2.0 Questionários: O questionário é um instrumento muito comum de coleta de dados, e cumpre duas funções: descrever as características e medir determinadas variáveis de um grupo. A elaboração de questionários exige cautela, não somente quanto às perguntas a serem feitas, mas como fazê-las de maneira não tendenciosa, oferecendo uma variedade de respostas possíveis. De forma, a saber, quais perguntas devem ser feitas, especialmente na fase de levantamento de problemas, é preferível primeiramente realizar entrevistas pessoais ou discussões em grupos.

Embora haja uma tendência de cortar custos através de contatos com o público para uma solução direta (por exemplo, “você concorda com a opção A ou com a B”), a experiência demonstra que é melhor passar pelo processo de identificação do problema e geração de opções primeiramente. Isto se refere à aplicação prévia do questionário a um determinado grupo, que apresente as mesmas características da população a ser pesquisada, e tem por objetivo revisar e direcionar aspectos da investigação.

3.0 Entrevistas domiciliares e discussões em grupos: As entrevistas domiciliares utilizam o contato direto do próprio pesquisador, ou de pessoas especialmente treinadas por ele, para a aplicação de um questionário. No contato direto, o pesquisador pode explicar e discutir os objetivos da pesquisa e do questionário, responder dúvidas que os entrevistados tenham em certas perguntas. As entrevistas domiciliares podem consumir muito tempo e dinheiro.

A discussão em grupo é uma modalidade de entrevista, e implica em um contato direto do pesquisador com um determinado grupo. O pesquisador deve analisar qual contato, individual ou coletivo, é o mais recomendável para o trabalho a ser executado.

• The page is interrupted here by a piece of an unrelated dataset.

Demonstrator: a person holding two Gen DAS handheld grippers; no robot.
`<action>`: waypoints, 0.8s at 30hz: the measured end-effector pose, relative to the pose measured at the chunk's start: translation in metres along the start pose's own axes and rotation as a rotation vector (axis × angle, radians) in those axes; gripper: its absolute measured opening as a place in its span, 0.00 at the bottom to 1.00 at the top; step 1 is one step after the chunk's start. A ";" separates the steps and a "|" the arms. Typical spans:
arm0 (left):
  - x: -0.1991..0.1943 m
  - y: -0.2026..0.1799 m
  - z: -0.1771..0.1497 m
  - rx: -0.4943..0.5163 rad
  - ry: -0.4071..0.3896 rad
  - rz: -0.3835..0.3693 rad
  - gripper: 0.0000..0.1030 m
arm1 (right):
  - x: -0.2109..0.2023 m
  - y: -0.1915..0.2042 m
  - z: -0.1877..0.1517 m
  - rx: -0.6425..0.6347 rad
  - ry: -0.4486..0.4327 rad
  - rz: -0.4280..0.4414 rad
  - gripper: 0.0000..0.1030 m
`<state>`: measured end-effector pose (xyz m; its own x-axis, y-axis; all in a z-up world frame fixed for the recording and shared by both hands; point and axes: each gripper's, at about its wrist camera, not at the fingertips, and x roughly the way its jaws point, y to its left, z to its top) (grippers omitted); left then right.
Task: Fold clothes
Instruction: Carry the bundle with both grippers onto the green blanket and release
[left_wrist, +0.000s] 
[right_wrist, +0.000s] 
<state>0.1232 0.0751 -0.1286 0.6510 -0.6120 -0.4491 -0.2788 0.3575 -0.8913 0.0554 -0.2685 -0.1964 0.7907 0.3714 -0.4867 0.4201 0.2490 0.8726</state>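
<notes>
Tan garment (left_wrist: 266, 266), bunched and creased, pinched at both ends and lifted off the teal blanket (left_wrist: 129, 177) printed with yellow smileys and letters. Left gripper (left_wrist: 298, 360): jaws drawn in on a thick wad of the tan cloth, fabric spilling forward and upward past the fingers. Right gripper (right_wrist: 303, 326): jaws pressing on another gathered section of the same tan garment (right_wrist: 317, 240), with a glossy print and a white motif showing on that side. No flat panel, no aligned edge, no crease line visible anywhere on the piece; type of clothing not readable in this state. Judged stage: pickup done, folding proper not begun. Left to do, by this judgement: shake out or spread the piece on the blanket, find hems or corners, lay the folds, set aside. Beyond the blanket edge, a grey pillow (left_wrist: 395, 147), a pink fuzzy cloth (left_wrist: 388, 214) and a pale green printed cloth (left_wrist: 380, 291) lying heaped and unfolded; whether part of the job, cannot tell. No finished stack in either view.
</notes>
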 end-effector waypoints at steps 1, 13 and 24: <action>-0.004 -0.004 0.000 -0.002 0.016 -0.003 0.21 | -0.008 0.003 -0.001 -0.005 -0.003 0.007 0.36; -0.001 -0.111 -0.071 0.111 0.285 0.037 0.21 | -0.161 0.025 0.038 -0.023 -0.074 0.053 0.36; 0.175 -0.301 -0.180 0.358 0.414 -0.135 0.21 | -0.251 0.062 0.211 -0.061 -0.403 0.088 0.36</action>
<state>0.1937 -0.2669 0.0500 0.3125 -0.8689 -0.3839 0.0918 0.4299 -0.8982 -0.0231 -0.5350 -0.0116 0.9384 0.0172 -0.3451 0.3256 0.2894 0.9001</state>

4.0 Comitês consultivos: Os comitês consultivos são formados por membros eleitos ou escolhidos, de grupos de interessados em representar uma determinada comunidade durante o processo de consulta. Esta técnica apresenta a vantagem da discussão em grupos pequenos. No entanto, pela maneira como os comitês consultivos são formados, nem sempre eles são os canais mais adequados para atingir a maioria da população.

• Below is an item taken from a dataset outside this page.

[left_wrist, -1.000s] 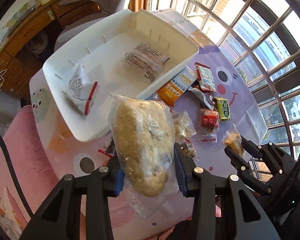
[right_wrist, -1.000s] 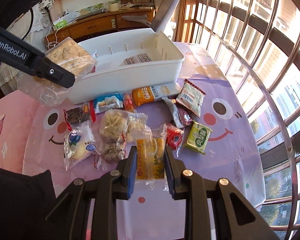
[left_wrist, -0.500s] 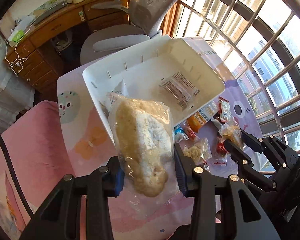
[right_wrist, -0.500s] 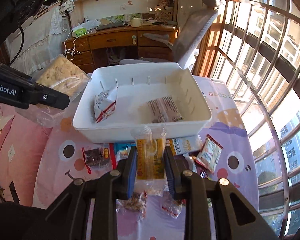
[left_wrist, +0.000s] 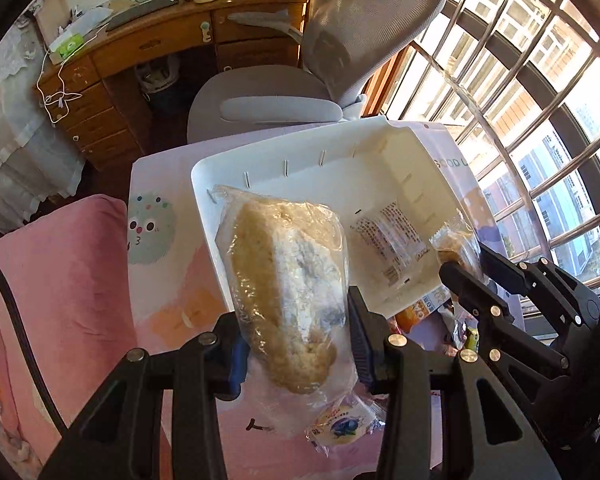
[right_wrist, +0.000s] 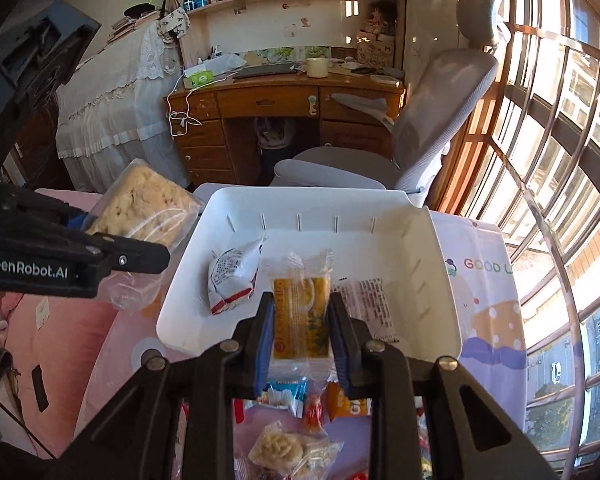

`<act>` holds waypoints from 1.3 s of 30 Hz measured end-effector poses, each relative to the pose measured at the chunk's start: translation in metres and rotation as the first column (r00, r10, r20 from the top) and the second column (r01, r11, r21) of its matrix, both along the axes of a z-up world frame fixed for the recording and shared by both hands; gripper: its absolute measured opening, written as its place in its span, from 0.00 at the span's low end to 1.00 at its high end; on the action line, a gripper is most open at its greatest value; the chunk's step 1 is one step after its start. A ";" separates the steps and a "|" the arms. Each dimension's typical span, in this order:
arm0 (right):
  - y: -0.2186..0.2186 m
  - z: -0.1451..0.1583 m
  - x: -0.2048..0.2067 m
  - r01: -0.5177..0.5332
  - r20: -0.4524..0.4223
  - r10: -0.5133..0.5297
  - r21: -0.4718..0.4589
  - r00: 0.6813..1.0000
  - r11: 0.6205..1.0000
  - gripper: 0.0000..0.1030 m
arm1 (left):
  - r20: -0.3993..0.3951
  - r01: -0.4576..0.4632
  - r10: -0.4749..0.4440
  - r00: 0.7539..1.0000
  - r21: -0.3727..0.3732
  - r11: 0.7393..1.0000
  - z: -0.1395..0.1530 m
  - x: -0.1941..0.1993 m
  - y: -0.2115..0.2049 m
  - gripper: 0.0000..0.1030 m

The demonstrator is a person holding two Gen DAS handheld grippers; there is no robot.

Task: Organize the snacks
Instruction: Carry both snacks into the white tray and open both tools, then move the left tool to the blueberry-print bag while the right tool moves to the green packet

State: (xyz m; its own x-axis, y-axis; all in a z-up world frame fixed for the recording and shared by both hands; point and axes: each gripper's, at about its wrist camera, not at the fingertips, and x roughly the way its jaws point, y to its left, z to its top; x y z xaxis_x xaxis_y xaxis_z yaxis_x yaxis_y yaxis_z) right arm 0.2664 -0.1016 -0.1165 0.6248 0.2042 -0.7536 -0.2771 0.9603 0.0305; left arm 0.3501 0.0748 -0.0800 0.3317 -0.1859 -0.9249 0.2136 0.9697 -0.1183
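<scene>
From your left wrist, the left tongs (left_wrist: 296,336) are clamped on the big bagged rice cake (left_wrist: 286,284), held above the near-left corner of the white bin (left_wrist: 420,152); one striped packet (left_wrist: 388,240) lies inside, so that cake is not yet dropped. From your right wrist, the right tongs (right_wrist: 300,332) pinch the yellow snack packet (right_wrist: 302,316) over the bin's near rim, with a red-and-white pouch (right_wrist: 232,276) already in there. Two snacks are binned, two are in hand, and a scatter of loose snacks (right_wrist: 292,436) waits on the counter (right_wrist: 484,308), so plenty is left.
</scene>
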 end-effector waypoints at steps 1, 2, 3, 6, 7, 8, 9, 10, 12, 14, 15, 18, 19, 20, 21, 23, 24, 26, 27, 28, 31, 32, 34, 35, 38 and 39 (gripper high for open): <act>-0.001 0.000 0.005 -0.003 -0.001 0.003 0.008 1.000 1.000 0.25 | -0.003 -0.005 0.005 1.000 -0.001 1.000 -0.002 0.003 0.000 0.40; -0.003 -0.001 0.011 -0.003 -0.004 0.004 0.012 1.000 1.000 0.25 | -0.005 -0.013 0.012 1.000 -0.005 1.000 -0.004 0.006 -0.001 0.40; -0.004 -0.002 0.016 -0.004 -0.009 0.004 0.009 1.000 1.000 0.25 | -0.007 -0.019 0.019 1.000 -0.011 1.000 -0.005 0.008 -0.001 0.40; -0.006 -0.008 0.026 -0.004 -0.028 0.005 0.017 1.000 1.000 0.26 | -0.004 -0.033 0.033 0.999 -0.021 0.999 -0.009 0.013 -0.002 0.40; -0.007 -0.010 0.029 0.003 -0.040 -0.002 0.025 0.999 1.000 0.26 | 0.000 -0.036 0.036 0.999 -0.026 0.999 -0.009 0.014 -0.003 0.40; -0.008 -0.013 0.031 0.012 -0.051 -0.010 0.029 0.999 1.000 0.26 | -0.002 -0.038 0.038 0.999 -0.029 0.999 -0.009 0.015 -0.002 0.41; -0.008 -0.016 0.033 0.021 -0.065 -0.019 0.029 0.998 0.999 0.27 | -0.006 -0.041 0.041 0.999 -0.028 0.999 -0.010 0.015 -0.002 0.45; -0.009 -0.018 0.034 0.028 -0.079 -0.026 0.030 0.997 0.999 0.29 | -0.006 -0.044 0.044 0.999 -0.024 0.999 -0.010 0.016 -0.002 0.46; -0.010 -0.021 0.035 0.037 -0.096 -0.033 0.042 0.995 0.998 0.33 | -0.009 -0.045 0.045 0.999 -0.023 0.999 -0.011 0.014 -0.002 0.46; -0.011 -0.021 0.034 0.047 -0.103 -0.041 0.059 0.994 0.997 0.40 | -0.014 -0.048 0.048 0.999 -0.025 0.999 -0.012 0.013 0.000 0.46; -0.011 -0.021 0.033 0.055 -0.105 -0.049 0.062 0.993 0.997 0.44 | -0.015 -0.049 0.049 0.999 -0.027 0.998 -0.012 0.011 0.001 0.46; -0.012 -0.019 0.028 0.074 -0.110 -0.066 0.069 0.992 0.995 0.46 | -0.016 -0.047 0.047 0.999 -0.031 0.998 -0.011 0.004 0.005 0.46; -0.013 -0.018 0.026 0.084 -0.114 -0.075 0.074 0.991 0.994 0.46 | -0.016 -0.044 0.044 0.999 -0.031 0.999 -0.010 0.002 0.006 0.46; -0.013 -0.017 0.024 0.098 -0.118 -0.089 0.077 0.989 0.992 0.46 | -0.017 -0.041 0.040 0.999 -0.031 0.999 -0.010 -0.002 0.008 0.46; -0.014 -0.016 0.021 0.113 -0.124 -0.102 0.079 0.987 0.991 0.47 | -0.017 -0.037 0.036 0.999 -0.031 0.999 -0.010 -0.006 0.010 0.46; -0.017 -0.014 0.012 0.143 -0.135 -0.130 0.087 0.982 0.986 0.47 | -0.016 -0.032 0.032 0.999 -0.037 0.999 -0.009 -0.016 0.014 0.46; -0.018 -0.013 0.007 0.161 -0.139 -0.149 0.084 0.979 0.983 0.47 | -0.019 -0.031 0.030 0.999 -0.041 0.999 -0.009 -0.021 0.017 0.46; -0.020 -0.011 -0.004 0.193 -0.136 -0.182 0.074 0.974 0.978 0.48 | -0.019 -0.029 0.028 0.999 -0.043 0.999 -0.008 -0.033 0.021 0.46; -0.021 -0.011 -0.011 0.206 -0.135 -0.195 0.074 0.971 0.976 0.48 | -0.018 -0.023 0.022 1.000 -0.042 0.999 -0.008 -0.039 0.023 0.46; -0.021 -0.011 -0.017 0.219 -0.137 -0.208 0.072 0.968 0.973 0.49 | -0.016 -0.015 0.014 1.000 -0.040 0.999 -0.008 -0.046 0.026 0.46; -0.022 -0.012 -0.037 0.261 -0.143 -0.250 0.067 0.958 0.963 0.49 | -0.008 0.009 -0.010 1.000 -0.039 0.999 -0.009 -0.066 0.034 0.46; -0.022 -0.012 -0.045 0.274 -0.144 -0.263 0.066 0.954 0.959 0.49 | -0.007 0.017 -0.018 1.000 -0.042 0.999 -0.009 -0.072 0.037 0.46; -0.021 -0.013 -0.060 0.301 -0.144 -0.290 0.061 0.946 0.952 0.49 | -0.007 0.036 -0.036 0.999 -0.050 0.998 -0.011 -0.086 0.043 0.46; -0.020 -0.013 -0.068 0.313 -0.144 -0.302 0.059 0.942 0.948 0.49 | -0.007 0.044 -0.045 0.999 -0.053 0.998 -0.012 -0.093 0.046 0.47; -0.018 -0.013 -0.091 0.343 -0.144 -0.332 0.062 0.932 0.937 0.49 | -0.008 0.069 -0.069 0.998 -0.059 0.996 -0.014 -0.112 0.053 0.47; -0.017 -0.014 -0.098 0.353 -0.146 -0.341 0.068 0.929 0.933 0.49 | -0.009 0.076 -0.077 0.997 -0.060 0.995 -0.015 -0.118 0.055 0.47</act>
State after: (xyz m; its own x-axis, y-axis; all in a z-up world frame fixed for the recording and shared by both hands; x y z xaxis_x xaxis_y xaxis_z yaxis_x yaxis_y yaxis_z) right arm 0.1679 -0.1190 -0.1301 0.5669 0.0641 -0.8213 0.0850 0.9871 0.1357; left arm 0.2317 0.1299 -0.0954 0.3035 -0.2654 -0.9151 0.2849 0.9418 -0.1786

5.0 Reuniões públicas: As reuniões públicas são encontros previamente marcados entre representantes do órgão gestor e a comunidade, para a apresentação e discussão de propostas que envolvem os interesses daquela comunidade. A convocação para estas reuniões deve ser bastante ampla incentivando a participação, inclusive de crianças, para que além de representativa, ela propicie um espaço de formação da cidadania. Para evitar que as reuniões tornem-se improdutivas devido à divergência de interesses da platéia, pode-se criar oficinas para grupos de interesses diferentes, no qual um ou mais participantes organizam posteriormente um pequeno seminário com os demais membros da comunidade, para relatar os acontecimentos, ouvir novas sugestões, e retornar os resultados para a oficina.

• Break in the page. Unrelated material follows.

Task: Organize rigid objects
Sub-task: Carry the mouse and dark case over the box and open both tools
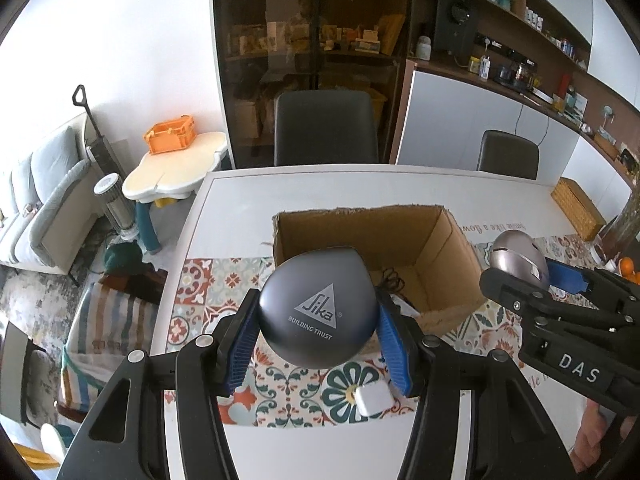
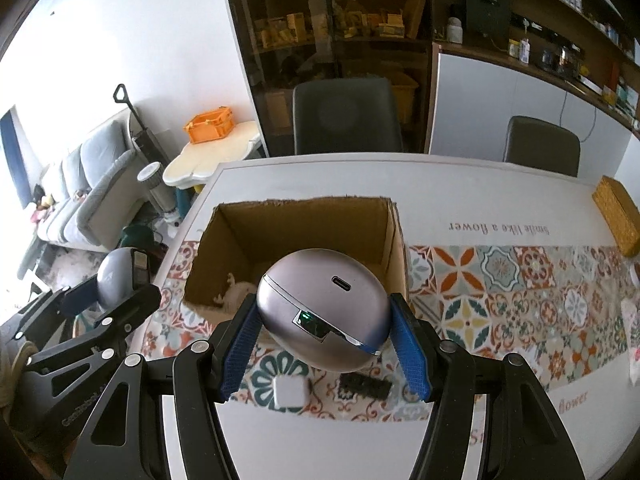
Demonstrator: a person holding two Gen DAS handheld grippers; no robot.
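Gripping grey Sika case (image 1: 318, 314) between left tool (image 1: 318, 338) pads.

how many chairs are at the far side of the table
2. One dark chair stands behind the table, roughly in line with the cardboard box. The second chair is further right along the same edge. Others may be out of view.

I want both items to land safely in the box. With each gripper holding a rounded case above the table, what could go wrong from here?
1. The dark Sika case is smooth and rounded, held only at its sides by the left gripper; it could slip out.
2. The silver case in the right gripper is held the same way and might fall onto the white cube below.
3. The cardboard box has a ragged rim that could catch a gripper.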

6.0 Exibições públicas: Esta técnica consiste na criação de espaços para a divulgação das propostas pelo poder público, e para o conhecimento das opiniões dos usuários. Desta forma, a exibição pública dá chance aos moradores de discutirem pessoalmente determinadas questões com os

representantes legítimos da administração pública. Geralmente essas exibições são realizadas em prédios públicos, escolas, igrejas, clubes ou shopping centers em se tratando de área comercial. Alternativamente, pode- se usar um veículo da prefeitura adaptado para a montagem de uma exibição, ou montar esta exibição em painéis nas calçadas ou praças, de forma a atingir a população local.

Após o estudo das percepções através destas medidas, é possível aplicar os conhecimentos técnicos, as necessidades reais daquela área. E os profissionais devem repassar para os moradores as intenções projetuais com base nos estudos e justificando as suas diretrizes.

No entanto, os planejadores não podem depender apenas da comunidade para realizar as intervenções com sucesso. Os profissionais têm um papel vital a desempenhar na montagem e na interpretação das informações técnicas para aplicá-las de maneira mais sensata.